Everything in the listing below from the line containing "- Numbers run" through the line containing "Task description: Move" must be repeated exactly; the remaining lines are not wanted.

*** THE DATA ***

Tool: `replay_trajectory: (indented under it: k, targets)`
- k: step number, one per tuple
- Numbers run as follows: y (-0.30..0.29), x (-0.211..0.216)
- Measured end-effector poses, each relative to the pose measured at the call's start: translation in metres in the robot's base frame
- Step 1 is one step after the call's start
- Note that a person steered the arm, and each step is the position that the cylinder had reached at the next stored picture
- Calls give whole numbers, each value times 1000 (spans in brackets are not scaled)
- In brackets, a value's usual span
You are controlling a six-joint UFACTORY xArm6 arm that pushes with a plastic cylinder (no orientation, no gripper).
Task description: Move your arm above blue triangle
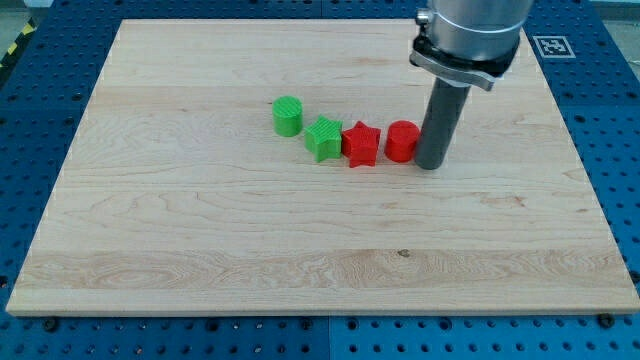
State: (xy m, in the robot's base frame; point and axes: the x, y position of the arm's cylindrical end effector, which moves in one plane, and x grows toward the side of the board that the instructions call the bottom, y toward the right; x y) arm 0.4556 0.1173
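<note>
My tip (430, 165) rests on the wooden board (200, 260), touching or just beside the right side of the red cylinder (401, 141) — it grips nothing. Leftward run a red star (361, 144), a green star (323, 138) and a green cylinder (287, 116). No blue triangle shows — possibly hidden behind the rod, so its direction cannot be told.

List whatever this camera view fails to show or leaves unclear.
- Blue triangle: none shows in the camera view; it may sit behind the rod or off the board, I cannot tell.
- Red cylinder: its right side is covered by the rod.
- My tip: it is beside the red cylinder on the view's right; contact cannot be judged.
- Arm: cut off by the view's top edge.
</note>
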Motion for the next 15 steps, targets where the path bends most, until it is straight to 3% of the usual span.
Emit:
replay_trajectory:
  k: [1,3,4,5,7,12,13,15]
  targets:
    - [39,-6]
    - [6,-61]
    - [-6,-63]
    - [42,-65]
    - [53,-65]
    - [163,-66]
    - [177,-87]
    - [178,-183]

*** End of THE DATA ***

SOLUTION FOR THIS PROBLEM
- Numbers run as follows: y (-0.30..0.29), x (-0.211..0.216)
- Measured end-effector poses, each relative to the pose measured at the call's start: translation in metres in the robot's base frame
- Step 1 is one step after the call's start
- Note that a person steered the arm, and each step is the position that the cylinder had reached at the next stored picture
- Calls give whole numbers, each value times 1000 (spans in brackets are not scaled)
- In brackets, a value's usual span
You are controlling a six-joint UFACTORY xArm6 arm that pushes with a plastic cylinder (no orientation, no gripper).
Task description: Move your arm above blue triangle

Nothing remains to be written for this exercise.